If platinous chloride, PtCl₂ (insoluble in water), be added by degrees to a solution of potassium cyanide, it is completely dissolved (like silver chloride), and on evaporating the solution deposits rhombic prisms of potassium platinocyanide, PtK₂(CN)₄,3H₂O. This salt, like all those corresponding with it, has a remarkable play of colours, due to the phenomena of dichromism, and even polychromism, natural to all the platinocyanides. Thus it is yellow and reflects a bright blue light. It is easily soluble in water, effloresces in air, then turns red, and at 100° orange, when it loses all its water. The loss of water does not destroy its stability—that is, it still remains unchanged, and its stability is further shown by the fact that it is formed when potassium ferrocyanide, K₄Fe(CN)₆, is heated with platinum black. This salt, first obtained by Gmelin, shows a neutral reaction with litmus; it is exceedingly stable under the action of air, like potassium ferrocyanide, which it resembles in many respects. Thus the platinum in it cannot be detected by reagents such as sulphuretted hydrogen; the potassium may be replaced by other metals by the action of their salts, so that it corresponds with a whole series of compounds, R₂Pt(CN)₄, and it is stable, although the potassium cyanide and platinous salts, of which it is composed, individually easily undergo change.
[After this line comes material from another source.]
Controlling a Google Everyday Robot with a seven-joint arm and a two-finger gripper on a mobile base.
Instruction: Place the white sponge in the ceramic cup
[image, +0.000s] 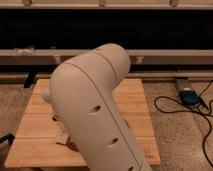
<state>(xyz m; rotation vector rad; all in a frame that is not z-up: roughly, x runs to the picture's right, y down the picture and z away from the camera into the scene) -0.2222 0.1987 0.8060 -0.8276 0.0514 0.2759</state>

When treated with oxidising agents it passes, like the ferrocyanide, into a higher form of combination of platinum. If salts of silver be added to its solution, it gives a heavy white precipitate of silver platinocyanide, PtAg₂(CN)₄, which when suspended in water and treated with sulphuretted hydrogen, enters into double decomposition with the latter and forms insoluble silver sulphide, Ag₂S, and soluble hydroplatinocyanic acid, H₂Pt(CN)₄. If potassium platinocyanide be mixed with an equivalent quantity of sulphuric acid, the hydroplatinocyanic acid liberated may be extracted by a mixture of alcohol and ether. The ethereal solution, when evaporated in a desiccator, deposits bright red crystals of the composition PtH₂(CN)₄,5H₂O. This acid colours litmus paper, liberates carbonic anhydride from sodium carbonate, and saturates alkalis, so that it presents an analogy to hydroferrocyanic acid.[11]